• THE PROBLEM
Identify each line below containing the string "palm" and copy it.

• ENTRIES SHOWN

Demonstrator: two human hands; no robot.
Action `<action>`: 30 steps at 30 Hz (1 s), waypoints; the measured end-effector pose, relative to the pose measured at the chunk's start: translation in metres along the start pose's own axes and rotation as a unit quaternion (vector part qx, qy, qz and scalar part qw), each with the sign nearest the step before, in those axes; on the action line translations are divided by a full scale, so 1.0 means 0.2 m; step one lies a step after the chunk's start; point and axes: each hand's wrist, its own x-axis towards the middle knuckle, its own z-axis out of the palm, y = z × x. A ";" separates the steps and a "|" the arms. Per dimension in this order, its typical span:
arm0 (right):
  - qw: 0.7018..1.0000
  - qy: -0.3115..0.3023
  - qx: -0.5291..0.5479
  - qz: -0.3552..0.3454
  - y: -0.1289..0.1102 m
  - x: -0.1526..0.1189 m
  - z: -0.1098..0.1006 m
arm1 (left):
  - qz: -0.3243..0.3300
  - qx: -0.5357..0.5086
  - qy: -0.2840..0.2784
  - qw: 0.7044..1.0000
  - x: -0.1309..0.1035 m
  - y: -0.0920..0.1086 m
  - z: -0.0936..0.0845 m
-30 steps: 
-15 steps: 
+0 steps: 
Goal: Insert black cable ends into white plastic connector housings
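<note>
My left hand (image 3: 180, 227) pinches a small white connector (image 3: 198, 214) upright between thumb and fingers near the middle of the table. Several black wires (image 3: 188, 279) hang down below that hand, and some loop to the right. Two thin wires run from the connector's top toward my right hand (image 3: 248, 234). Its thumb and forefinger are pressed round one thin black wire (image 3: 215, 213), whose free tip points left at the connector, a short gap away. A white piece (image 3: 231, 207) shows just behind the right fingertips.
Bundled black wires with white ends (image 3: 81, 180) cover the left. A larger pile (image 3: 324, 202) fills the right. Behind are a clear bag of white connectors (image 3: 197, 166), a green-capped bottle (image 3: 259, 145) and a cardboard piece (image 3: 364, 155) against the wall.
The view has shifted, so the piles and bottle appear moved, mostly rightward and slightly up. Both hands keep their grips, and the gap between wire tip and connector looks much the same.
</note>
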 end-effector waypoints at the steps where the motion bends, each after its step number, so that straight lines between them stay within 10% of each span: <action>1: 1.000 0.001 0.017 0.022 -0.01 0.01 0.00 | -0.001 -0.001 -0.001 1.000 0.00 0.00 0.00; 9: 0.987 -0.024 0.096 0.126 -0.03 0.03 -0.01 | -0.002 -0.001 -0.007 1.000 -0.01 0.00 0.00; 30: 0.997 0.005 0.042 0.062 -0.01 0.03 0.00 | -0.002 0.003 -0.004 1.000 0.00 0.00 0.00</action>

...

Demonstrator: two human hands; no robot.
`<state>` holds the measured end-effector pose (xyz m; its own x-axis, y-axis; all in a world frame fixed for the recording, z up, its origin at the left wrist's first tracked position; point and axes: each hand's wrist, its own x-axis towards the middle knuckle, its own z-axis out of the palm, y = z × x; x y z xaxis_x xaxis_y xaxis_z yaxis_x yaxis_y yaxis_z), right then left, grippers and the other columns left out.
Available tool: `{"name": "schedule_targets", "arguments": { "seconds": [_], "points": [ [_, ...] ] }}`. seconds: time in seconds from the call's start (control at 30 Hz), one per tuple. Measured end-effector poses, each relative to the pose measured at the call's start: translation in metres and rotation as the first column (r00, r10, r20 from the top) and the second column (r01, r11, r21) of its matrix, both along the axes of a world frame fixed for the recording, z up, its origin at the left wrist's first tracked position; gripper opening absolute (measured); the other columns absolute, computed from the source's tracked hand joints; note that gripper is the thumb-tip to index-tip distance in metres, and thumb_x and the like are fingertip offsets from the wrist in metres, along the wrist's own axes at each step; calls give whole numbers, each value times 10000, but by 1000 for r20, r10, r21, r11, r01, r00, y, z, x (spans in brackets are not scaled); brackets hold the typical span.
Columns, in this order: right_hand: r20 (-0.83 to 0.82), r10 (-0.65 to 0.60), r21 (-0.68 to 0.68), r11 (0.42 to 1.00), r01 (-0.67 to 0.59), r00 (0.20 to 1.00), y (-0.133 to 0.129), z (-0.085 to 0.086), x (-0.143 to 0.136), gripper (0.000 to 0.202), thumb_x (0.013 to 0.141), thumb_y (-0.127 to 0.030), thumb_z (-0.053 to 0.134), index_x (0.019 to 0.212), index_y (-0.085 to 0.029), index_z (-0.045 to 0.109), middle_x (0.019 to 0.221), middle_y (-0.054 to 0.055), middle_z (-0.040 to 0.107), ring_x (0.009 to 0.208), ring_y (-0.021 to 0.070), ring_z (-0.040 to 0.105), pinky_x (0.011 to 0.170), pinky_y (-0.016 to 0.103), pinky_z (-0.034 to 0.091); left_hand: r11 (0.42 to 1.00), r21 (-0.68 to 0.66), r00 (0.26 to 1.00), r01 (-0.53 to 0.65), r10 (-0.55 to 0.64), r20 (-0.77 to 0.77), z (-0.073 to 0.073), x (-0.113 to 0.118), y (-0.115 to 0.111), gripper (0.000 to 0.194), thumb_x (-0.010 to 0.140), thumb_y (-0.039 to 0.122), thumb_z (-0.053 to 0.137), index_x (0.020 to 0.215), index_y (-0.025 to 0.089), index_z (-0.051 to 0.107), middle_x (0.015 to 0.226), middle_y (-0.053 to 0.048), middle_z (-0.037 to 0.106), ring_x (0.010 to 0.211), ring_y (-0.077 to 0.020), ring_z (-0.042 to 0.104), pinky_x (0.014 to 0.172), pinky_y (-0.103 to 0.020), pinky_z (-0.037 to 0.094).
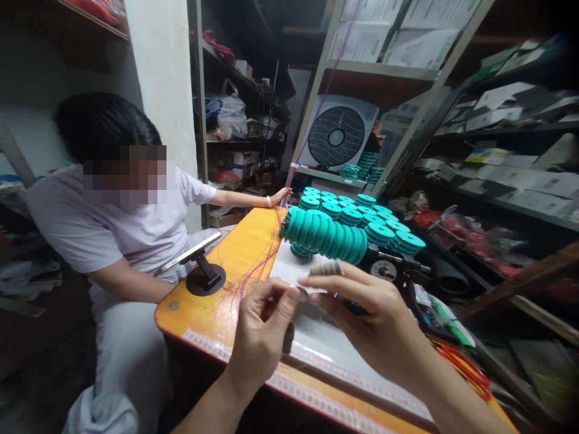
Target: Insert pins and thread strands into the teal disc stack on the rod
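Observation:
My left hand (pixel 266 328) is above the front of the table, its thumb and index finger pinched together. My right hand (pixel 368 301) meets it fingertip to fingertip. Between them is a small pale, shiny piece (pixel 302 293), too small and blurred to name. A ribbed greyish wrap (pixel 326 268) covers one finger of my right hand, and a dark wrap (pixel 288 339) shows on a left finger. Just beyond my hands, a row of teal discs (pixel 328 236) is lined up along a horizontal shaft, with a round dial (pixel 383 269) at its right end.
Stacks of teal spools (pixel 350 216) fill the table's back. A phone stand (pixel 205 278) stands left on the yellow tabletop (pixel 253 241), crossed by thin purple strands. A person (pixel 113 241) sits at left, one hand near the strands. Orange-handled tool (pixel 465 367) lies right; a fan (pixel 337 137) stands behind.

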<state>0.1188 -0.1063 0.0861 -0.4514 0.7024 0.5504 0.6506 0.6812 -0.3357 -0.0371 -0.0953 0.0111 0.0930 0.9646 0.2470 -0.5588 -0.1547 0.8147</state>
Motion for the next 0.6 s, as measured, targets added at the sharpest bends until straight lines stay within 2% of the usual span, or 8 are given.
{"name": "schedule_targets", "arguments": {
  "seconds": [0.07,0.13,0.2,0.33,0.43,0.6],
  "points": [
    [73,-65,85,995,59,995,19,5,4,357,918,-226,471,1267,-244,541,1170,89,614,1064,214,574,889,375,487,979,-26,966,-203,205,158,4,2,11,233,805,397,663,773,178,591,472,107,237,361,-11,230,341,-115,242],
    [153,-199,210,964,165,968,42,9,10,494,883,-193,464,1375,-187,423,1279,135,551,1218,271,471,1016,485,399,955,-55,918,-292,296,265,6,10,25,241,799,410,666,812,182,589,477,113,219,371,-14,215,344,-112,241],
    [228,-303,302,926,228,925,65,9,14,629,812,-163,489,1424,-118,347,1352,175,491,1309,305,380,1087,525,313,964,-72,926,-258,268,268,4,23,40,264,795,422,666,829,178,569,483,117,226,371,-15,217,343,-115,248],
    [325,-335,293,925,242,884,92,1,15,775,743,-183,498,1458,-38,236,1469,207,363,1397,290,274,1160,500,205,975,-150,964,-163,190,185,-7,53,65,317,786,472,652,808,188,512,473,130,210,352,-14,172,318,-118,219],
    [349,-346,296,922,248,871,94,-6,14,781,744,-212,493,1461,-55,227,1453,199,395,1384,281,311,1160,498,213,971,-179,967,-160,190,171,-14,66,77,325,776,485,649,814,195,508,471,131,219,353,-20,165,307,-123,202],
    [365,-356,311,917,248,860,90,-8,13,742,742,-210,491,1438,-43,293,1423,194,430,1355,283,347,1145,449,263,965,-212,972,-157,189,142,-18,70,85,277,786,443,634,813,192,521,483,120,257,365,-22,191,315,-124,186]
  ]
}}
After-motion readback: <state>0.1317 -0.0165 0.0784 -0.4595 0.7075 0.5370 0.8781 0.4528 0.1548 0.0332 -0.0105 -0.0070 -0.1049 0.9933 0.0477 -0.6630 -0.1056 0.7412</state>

• SOLUTION
Action `<action>`: 30 steps at 30 Hz (1 s), waypoints; the measured end-effector pose, relative to the pose measured at the chunk's start: translation in metres along the start pose's own axes and rotation as a unit quaternion (vector part qx, qy, qz and scalar part qw), each with the sign nearest the step before, in those axes; on the action line translations are divided by a full scale, so 1.0 means 0.2 m; step one lies a step after the chunk's start; point and axes: each hand's wrist, its own x-axis towards the middle knuckle, its own z-axis out of the palm, y = z × x. A ";" separates the steps and a "|" the arms. Per dimension in this order, its typical span:
`<state>` holds the measured end-effector pose (xyz m; its own x-axis, y-axis; all in a world frame fixed for the recording, z up, its origin at the left wrist's first tracked position; point and axes: each hand's wrist, its own x-axis towards the middle knuckle, its own z-axis out of the palm, y = z × x; x y z xaxis_x xaxis_y xaxis_z yaxis_x yaxis_y yaxis_z), right then left, grippers and the other columns left out.

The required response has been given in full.